### Material for the task
* * * * *

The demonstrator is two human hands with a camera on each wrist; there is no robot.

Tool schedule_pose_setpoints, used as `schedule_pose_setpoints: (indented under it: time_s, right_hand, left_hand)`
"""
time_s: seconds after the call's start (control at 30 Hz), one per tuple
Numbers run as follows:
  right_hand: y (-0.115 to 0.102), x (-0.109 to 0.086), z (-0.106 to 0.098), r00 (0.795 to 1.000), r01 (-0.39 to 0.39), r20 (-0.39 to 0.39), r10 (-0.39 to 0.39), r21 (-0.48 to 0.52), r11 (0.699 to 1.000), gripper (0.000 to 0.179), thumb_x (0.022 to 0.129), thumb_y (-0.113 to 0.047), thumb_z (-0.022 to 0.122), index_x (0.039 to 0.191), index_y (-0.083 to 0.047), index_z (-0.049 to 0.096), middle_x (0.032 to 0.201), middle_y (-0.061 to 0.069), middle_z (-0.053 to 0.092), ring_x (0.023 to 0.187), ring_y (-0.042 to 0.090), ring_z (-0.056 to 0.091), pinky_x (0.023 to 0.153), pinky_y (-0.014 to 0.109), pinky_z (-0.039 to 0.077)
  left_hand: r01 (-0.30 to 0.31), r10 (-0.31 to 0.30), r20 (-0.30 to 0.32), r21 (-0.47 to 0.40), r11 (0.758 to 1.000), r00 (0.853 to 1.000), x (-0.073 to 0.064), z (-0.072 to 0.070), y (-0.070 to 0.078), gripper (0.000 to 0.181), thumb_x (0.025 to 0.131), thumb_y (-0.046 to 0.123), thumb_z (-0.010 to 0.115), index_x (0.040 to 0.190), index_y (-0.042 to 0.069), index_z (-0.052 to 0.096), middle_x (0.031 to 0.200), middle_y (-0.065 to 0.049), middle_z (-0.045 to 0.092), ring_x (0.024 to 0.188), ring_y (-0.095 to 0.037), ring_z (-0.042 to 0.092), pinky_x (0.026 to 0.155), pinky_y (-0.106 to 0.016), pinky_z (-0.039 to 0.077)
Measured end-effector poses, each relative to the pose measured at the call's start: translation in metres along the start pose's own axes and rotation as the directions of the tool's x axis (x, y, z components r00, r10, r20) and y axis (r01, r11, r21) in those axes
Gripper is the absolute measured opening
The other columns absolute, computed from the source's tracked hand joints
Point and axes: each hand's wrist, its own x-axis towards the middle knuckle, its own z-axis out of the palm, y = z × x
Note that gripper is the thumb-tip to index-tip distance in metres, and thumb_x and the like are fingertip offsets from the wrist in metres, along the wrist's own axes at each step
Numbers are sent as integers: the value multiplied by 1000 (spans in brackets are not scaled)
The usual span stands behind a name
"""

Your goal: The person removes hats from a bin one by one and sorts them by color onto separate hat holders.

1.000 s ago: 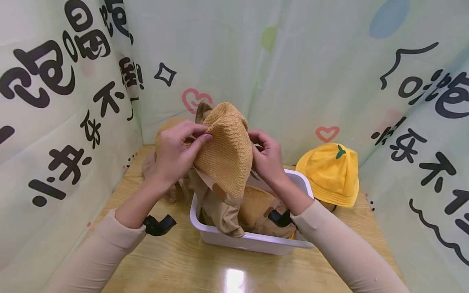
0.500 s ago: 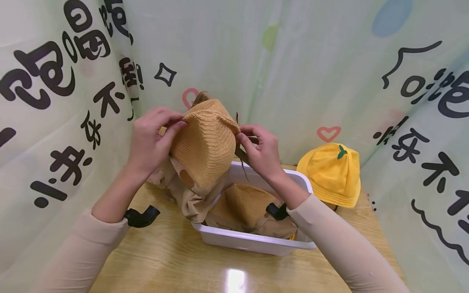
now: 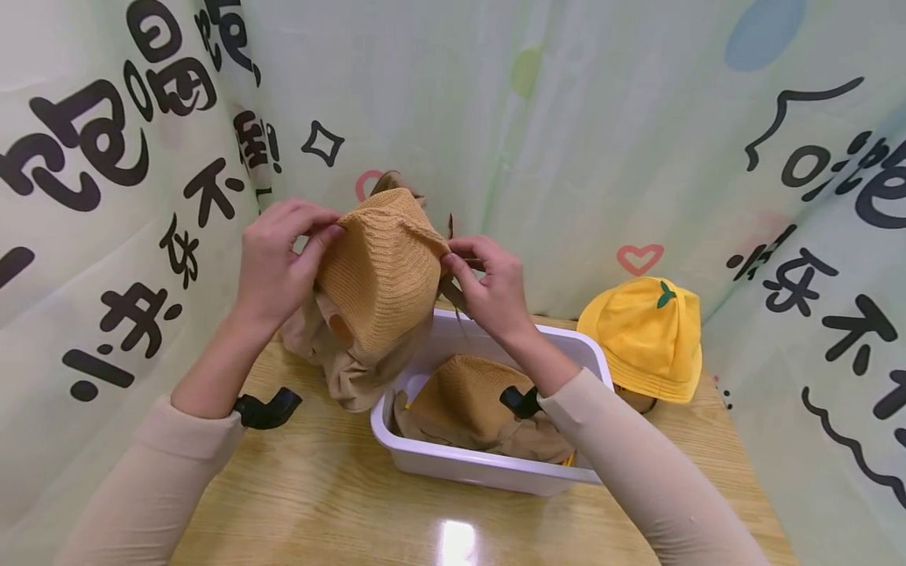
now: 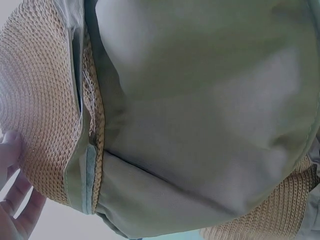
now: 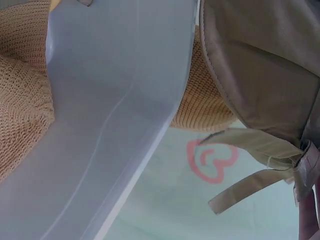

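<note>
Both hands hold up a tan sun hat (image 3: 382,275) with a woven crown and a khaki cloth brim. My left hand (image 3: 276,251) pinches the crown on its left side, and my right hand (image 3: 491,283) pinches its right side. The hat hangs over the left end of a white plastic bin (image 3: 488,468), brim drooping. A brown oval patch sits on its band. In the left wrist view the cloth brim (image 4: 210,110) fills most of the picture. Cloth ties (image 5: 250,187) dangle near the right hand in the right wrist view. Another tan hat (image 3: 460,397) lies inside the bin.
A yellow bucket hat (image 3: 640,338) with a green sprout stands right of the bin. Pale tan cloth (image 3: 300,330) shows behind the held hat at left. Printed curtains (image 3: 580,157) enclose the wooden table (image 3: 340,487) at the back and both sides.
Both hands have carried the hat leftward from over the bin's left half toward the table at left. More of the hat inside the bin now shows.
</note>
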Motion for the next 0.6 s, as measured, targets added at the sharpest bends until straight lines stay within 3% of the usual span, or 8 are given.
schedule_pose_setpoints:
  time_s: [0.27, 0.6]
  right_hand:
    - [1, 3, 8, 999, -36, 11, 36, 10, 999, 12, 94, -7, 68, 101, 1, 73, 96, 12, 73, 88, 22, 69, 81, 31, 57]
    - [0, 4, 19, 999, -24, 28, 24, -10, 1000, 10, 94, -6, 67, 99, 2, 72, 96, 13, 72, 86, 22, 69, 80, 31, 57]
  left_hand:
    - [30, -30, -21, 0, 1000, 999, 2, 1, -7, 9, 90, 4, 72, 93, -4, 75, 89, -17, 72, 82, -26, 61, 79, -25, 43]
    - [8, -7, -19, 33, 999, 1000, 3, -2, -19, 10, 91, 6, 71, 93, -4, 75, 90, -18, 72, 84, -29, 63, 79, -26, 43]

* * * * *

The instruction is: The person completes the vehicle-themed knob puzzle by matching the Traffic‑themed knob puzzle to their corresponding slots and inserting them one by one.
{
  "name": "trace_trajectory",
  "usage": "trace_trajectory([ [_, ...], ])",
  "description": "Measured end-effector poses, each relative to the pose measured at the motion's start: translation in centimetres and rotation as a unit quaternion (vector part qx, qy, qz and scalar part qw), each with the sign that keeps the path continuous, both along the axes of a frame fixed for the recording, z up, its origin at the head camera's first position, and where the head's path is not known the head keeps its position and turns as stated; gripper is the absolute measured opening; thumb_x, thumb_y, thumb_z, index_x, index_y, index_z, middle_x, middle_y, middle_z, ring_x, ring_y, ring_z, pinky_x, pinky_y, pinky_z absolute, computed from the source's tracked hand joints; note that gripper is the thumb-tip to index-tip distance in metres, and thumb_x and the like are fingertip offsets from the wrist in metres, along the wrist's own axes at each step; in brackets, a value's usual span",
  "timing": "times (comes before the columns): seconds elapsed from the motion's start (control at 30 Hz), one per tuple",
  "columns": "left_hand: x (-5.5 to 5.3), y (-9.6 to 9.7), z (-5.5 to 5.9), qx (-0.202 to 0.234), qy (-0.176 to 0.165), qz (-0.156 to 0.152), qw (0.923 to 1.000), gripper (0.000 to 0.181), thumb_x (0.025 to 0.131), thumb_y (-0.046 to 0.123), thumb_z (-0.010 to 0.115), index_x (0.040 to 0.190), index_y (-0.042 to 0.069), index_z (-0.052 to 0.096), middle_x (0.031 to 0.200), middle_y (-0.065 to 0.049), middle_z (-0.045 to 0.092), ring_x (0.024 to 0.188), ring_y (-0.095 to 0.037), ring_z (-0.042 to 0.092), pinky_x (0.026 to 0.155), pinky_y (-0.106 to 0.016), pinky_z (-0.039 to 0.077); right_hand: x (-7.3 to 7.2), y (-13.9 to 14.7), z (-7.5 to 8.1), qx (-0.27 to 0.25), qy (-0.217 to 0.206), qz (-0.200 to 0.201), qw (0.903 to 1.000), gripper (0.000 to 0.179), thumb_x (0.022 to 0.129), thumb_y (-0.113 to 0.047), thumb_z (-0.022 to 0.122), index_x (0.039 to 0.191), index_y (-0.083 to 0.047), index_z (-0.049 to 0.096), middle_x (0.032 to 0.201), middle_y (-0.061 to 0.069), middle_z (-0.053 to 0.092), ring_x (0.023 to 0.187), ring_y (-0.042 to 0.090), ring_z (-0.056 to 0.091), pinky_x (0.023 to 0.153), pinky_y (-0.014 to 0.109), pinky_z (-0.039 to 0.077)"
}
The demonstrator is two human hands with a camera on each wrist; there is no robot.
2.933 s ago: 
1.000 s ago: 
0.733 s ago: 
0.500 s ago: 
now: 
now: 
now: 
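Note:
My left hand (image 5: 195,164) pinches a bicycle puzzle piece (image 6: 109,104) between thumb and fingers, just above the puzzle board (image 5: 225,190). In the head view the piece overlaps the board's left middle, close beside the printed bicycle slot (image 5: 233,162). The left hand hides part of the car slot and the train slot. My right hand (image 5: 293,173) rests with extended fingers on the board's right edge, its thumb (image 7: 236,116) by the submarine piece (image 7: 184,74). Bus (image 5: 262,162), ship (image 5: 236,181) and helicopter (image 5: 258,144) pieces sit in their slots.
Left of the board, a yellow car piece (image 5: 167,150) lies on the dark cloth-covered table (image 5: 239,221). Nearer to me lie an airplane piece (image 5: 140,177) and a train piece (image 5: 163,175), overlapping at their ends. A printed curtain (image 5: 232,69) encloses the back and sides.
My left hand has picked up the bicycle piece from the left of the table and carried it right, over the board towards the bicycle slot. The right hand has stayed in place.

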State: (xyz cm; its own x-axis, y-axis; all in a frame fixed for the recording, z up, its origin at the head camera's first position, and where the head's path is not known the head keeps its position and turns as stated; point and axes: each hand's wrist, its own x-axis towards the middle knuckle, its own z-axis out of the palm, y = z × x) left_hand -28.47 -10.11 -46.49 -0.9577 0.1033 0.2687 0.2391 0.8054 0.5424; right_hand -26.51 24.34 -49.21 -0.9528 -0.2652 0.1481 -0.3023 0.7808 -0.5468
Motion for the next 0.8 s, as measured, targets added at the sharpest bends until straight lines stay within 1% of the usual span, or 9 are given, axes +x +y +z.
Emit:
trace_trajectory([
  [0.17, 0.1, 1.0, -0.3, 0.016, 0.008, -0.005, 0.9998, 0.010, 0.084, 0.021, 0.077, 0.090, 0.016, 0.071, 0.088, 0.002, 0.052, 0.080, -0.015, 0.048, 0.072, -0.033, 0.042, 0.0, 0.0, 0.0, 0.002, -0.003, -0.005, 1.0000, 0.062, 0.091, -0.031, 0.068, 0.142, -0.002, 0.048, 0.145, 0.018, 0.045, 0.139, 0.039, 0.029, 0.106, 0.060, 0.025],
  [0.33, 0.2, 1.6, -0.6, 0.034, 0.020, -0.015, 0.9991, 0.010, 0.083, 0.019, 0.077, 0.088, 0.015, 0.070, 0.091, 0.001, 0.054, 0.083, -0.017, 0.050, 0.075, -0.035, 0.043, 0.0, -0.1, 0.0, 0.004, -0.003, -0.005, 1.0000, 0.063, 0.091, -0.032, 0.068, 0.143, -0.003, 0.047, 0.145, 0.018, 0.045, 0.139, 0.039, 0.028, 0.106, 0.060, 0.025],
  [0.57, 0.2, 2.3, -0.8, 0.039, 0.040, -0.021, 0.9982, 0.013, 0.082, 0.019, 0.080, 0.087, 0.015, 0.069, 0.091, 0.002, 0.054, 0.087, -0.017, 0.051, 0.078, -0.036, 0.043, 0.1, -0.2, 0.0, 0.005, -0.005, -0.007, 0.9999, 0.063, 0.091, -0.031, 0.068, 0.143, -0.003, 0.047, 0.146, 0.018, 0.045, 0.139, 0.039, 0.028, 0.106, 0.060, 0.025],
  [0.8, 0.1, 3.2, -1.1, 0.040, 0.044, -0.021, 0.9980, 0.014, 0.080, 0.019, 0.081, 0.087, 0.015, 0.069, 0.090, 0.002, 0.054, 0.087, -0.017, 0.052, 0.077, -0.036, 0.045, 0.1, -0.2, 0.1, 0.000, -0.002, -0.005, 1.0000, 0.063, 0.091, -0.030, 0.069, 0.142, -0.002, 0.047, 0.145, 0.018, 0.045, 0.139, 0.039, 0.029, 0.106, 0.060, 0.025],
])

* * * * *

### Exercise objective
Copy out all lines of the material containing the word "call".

### Your response
time_s: seconds after the call's start (control at 30 Hz), one per tuple
Measured end-effector poses, each relative to the pose measured at the call's start: translation in metres along the start pose's own axes and rotation as the directions of the tool's x axis (x, y, z components r00, r10, r20) and y axis (r01, r11, r21) in those axes

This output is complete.